WHAT YOU WILL DO: Copy exactly the lines from the start of the material through the line with "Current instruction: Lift". Pictures stay out of the copy.

PROVIDED DATA:
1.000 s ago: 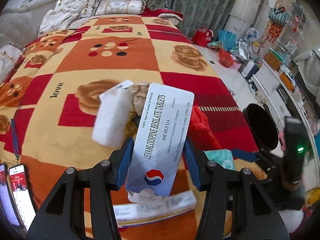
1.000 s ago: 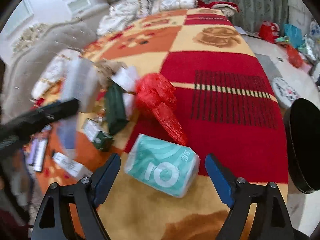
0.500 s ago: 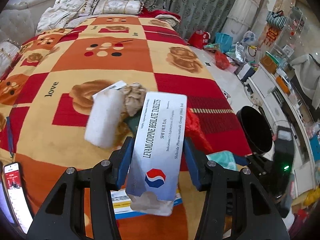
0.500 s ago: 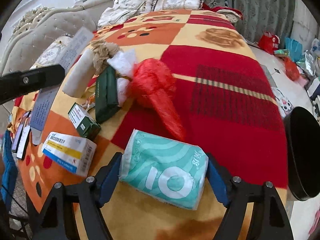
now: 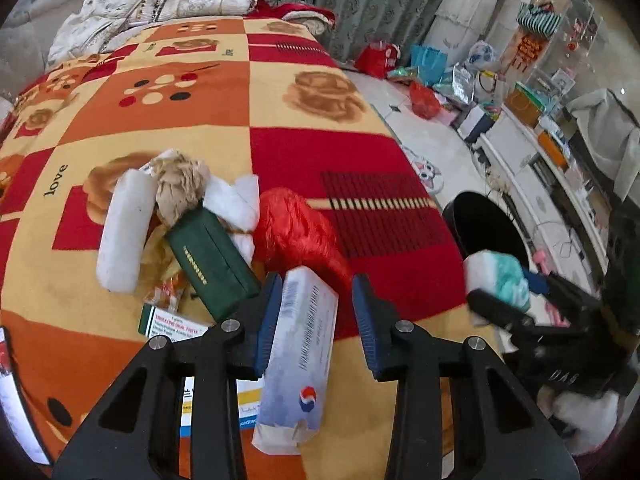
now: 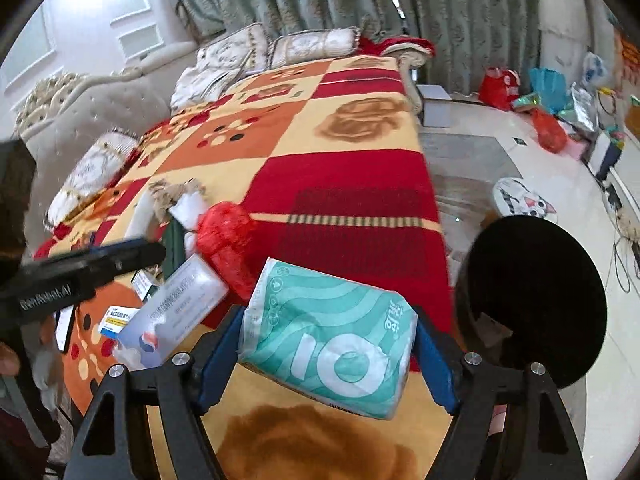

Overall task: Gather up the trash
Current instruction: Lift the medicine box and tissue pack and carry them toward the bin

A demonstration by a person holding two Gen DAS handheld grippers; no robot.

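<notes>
My left gripper [image 5: 316,316] holds a white tablet box [image 5: 298,356]; the box touches only the left finger, with a gap to the right one. The box also shows in the right wrist view [image 6: 176,308]. My right gripper [image 6: 328,344] is shut on a teal tissue pack [image 6: 332,340], lifted above the bed; the pack also shows in the left wrist view [image 5: 500,280]. A black bin [image 6: 536,300] stands on the floor to the right, and shows in the left wrist view [image 5: 488,228]. A red plastic bag [image 5: 296,236], a green box [image 5: 212,264] and a white roll [image 5: 124,236] lie on the bed.
The bed has a red, orange and yellow blanket [image 5: 200,92]. Small medicine boxes [image 5: 168,324] and crumpled paper [image 5: 180,188] lie near the pile. A phone [image 5: 12,392] lies at the left edge. Bags and clutter [image 5: 424,76] line the floor at the right.
Both grippers have swung right toward the bin. The right gripper closed on the tissue pack and lifted it. The tablet box has tilted and now rests loosely against the left finger.
</notes>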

THE COMPLETED TASK:
1.000 s ago: 
1.000 s ago: 
0.500 s ago: 
0.500 s ago: 
now: 
now: 

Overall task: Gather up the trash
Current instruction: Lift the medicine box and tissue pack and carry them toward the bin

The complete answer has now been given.